The non-proliferation experts unanimously agree that under JCPOA, uranium enrichment facilities in Iran offer no path towards preparation of nuclear weapon. The claim for use of nuclear technology for civilian purposes by any state is irrefragable and in sync with the Article IV of Non-Proliferation Treaty (NPT). The NPT remains reticent on the number of installed centrifuges and uranium enrichment capacity. Therefore, the prescribed uranium enrichment limit of 3.67%, for a period of 15 years, depicts only the civilian use of uranium by Iran; the possibility of preparing a nuclear weapon requires enhancing the enrichment capacity to produce 93% enriched uranium. Any up-gradation of enrichment facilities during the JCPOA time limitations span, for preparing HEU, will be detected as quickly as lightning by the IAEA inspectors who possess access to disparate nuclear sites under the terms “routine” and “complimentary” access. Any suspicious nuclear site would be accessible to them within 14 days; failing that non-compliance of the accord will be reported. Under the Additional Protocol agreement between IAEA and Iran, use of nuclear technology and materials for weaponization would be detected in no time. Therefore in the existing tightest circumstances, Iran’s preparation of nuclear weapon or even retention of uranium above the prescribed level (3.67%) is not only unimaginable but if it happens it puts a huge question mark over the regime and performance of IAEA whose impeccable verification mechanism has been praised by different international organizations.

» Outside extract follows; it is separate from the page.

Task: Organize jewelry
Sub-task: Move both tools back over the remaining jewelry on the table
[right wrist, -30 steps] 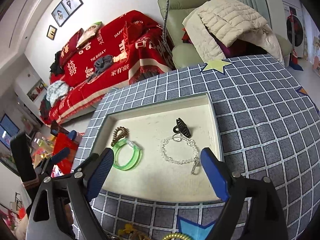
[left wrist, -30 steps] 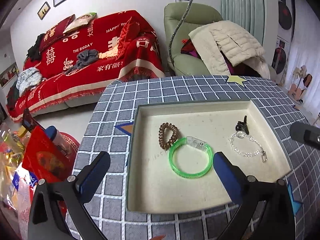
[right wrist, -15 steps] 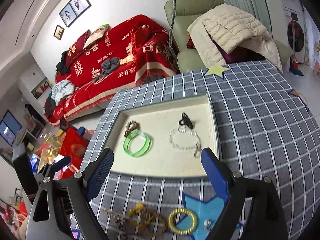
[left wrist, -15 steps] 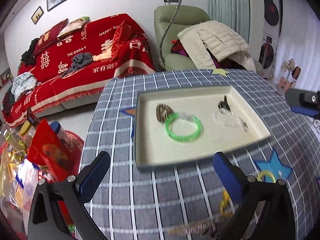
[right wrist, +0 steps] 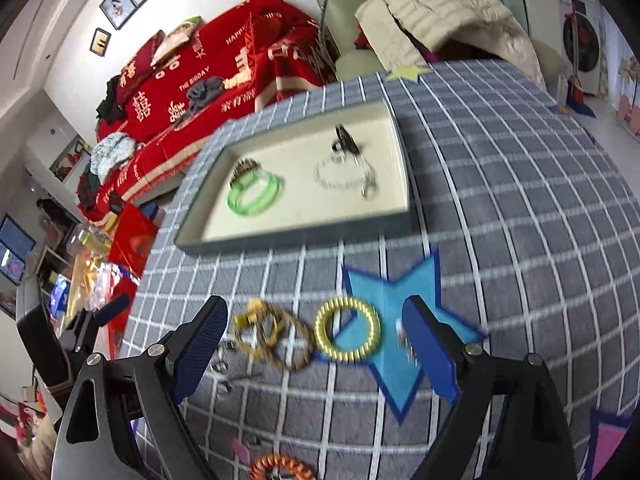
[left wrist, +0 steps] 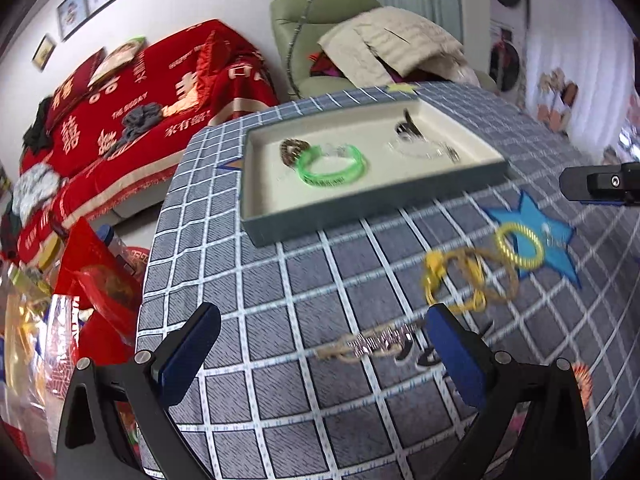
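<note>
A grey tray (left wrist: 372, 204) (right wrist: 288, 236) with a cream floor holds a green bangle (left wrist: 332, 166) (right wrist: 256, 196), a brown coil hair tie (left wrist: 294, 150), a silver chain bracelet (left wrist: 424, 148) (right wrist: 346, 178) and a black hair clip (left wrist: 406, 126) (right wrist: 346, 142). On the checked cloth in front lie a yellow coil ring (left wrist: 520, 246) (right wrist: 347, 329), tangled gold and brown bracelets (left wrist: 468, 276) (right wrist: 276, 338) and a braided sparkly bracelet (left wrist: 372, 344). My left gripper (left wrist: 320, 354) is open and empty above the cloth. My right gripper (right wrist: 316, 344) is open and empty, over the yellow ring and bracelets.
An orange coil hair tie (right wrist: 280, 466) lies near the bottom edge of the right wrist view. Small dark pieces (left wrist: 416, 354) lie by the braided bracelet. The table's left edge (left wrist: 152, 264) drops to bags on the floor. A red sofa and green armchair stand behind.
Both grippers have pulled back from the tray toward the table's near side. The loose jewelry on the cloth has come into view. Both stay open and empty.
</note>
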`<state>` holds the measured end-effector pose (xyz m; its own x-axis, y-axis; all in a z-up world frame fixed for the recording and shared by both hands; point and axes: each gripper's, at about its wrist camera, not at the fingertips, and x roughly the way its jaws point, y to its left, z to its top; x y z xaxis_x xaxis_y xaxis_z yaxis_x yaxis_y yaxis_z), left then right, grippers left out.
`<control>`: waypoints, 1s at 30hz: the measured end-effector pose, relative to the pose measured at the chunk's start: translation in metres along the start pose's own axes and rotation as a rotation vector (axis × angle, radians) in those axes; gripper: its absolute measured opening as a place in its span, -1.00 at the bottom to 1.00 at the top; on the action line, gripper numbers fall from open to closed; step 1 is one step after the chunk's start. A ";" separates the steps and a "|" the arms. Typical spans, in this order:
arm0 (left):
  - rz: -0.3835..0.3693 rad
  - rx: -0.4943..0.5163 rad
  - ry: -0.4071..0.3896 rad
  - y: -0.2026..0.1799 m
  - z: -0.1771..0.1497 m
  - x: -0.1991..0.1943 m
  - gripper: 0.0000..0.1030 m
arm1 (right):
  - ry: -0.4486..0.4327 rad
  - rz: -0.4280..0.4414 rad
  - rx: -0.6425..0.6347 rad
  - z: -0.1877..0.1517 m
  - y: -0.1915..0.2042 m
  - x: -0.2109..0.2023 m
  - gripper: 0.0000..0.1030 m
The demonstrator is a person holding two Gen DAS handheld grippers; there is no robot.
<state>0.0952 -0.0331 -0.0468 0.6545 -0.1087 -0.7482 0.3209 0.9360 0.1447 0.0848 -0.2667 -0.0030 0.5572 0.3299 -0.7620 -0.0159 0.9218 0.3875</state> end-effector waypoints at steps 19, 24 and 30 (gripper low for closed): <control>0.023 0.023 0.095 -0.008 -0.001 0.040 1.00 | 0.039 -0.064 0.050 -0.039 -0.024 0.000 0.77; 0.008 -0.023 0.106 0.000 0.002 0.046 1.00 | 0.049 -0.105 0.036 -0.044 -0.029 0.005 0.77; -0.009 -0.019 0.098 -0.001 0.003 0.045 1.00 | 0.061 -0.159 0.036 -0.047 -0.039 0.013 0.77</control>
<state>0.1262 -0.0401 -0.0791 0.5812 -0.0844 -0.8094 0.3128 0.9414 0.1264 0.0534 -0.2890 -0.0521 0.4990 0.1930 -0.8448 0.0985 0.9559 0.2766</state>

Eliminating the plutonium path to nuclear weapon
Plutonium path to preparing a nuclear weapon is considered more difficult than the uranium enrichment path owing to expertise required in mastering the back end of nuclear fuel cycle not least the spent fuel reprocessing technology. After a holistic review of JCPOA one fact becomes as clear as crystal: The nuclear accord utterly stamps out the path to preparing a plutonium-based nuclear weapon. The JCPOA weeds out the pestering proliferation concern from Arak heavy water reactor because of presence of plutonium in its spent fuel in a better proportion than that of a light water reactor. If reprocessed, the spent fuel could give weapon-usable plutonium. Iran agreed under JCPOA for redesigning and rebuilding the Arak reactor as per agreed conceptual design. The redesigned Arak reactor will be fed only 3.67% enriched uranium and will not produce weapon-usable plutonium. The spent fuel of Arak reactor will be shipped out of Iran for the lifetime of reactor. In addition to this Iran will neither engage in production of any other heavy water reactor nor in spent fuel reprocessing or construction of reprocessing plant for a period of 15 years.

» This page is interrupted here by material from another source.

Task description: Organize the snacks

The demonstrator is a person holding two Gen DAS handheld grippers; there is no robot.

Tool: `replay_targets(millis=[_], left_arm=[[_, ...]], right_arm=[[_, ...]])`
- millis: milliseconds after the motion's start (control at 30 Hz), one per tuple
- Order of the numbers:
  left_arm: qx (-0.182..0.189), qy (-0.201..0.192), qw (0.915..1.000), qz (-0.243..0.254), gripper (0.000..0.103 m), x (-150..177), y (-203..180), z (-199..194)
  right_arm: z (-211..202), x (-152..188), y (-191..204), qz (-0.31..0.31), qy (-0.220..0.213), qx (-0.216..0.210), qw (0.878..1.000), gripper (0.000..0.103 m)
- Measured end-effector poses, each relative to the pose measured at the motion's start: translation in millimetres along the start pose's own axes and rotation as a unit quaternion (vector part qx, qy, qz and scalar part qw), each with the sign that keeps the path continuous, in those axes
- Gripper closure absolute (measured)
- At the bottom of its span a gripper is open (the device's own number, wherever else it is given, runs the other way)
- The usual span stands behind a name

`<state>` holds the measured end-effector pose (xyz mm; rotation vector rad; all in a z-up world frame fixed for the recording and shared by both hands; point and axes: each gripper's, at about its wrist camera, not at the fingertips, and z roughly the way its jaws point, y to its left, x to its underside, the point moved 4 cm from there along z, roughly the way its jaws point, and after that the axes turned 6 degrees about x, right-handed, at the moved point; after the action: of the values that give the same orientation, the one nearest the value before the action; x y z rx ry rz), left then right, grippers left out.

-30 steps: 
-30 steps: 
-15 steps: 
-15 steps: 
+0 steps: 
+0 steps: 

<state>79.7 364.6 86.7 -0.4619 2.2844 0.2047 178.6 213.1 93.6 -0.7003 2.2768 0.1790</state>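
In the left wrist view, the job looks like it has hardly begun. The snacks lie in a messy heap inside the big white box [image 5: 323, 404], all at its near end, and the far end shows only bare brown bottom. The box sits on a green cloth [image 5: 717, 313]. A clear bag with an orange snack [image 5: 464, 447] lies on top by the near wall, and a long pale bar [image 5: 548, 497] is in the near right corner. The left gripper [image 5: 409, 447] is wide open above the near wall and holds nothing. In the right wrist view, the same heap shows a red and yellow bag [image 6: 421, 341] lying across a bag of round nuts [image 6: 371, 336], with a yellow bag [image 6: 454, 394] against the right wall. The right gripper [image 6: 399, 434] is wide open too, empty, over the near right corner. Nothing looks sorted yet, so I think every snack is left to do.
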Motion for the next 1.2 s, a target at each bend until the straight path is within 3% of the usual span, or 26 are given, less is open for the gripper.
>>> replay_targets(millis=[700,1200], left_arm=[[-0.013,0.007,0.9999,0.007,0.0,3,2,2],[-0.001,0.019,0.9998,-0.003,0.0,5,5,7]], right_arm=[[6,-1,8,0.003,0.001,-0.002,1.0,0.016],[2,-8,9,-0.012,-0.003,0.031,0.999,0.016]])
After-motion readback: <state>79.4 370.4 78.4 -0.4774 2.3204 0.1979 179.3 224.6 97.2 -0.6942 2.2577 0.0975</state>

These prohibitions give a deep-six to all the possibilities and paths of preparing a plutonium-type nuclear weapon besides denting the Iran’s nuclear infrastructure in a drastic manner. After 15 years, Iran will have to start from scratch as the country would be denuded of major facilities and materials required for travelling the plutonium path to nuclear weapon. The limitations on uranium enrichment facilities and elimination of plutonium path for 15 years, both from the date of implementation, uproot even the miniscule possibility of preparation or possession of nuclear weapon in that period and even soon after. Iran can acquire or prepare a nuclear weapon during this period only if it maintains a clandestine nuclear network which is well-nigh impossible during the current inspection regime under the JCPOA. Even the incumbent Director General IAEA Yukihi Amano in his multiple reports during the last two years has cleared Iran of retaining ulterior nuclear sites besides reporting its full compliance on the provisions agreed under JCPOA.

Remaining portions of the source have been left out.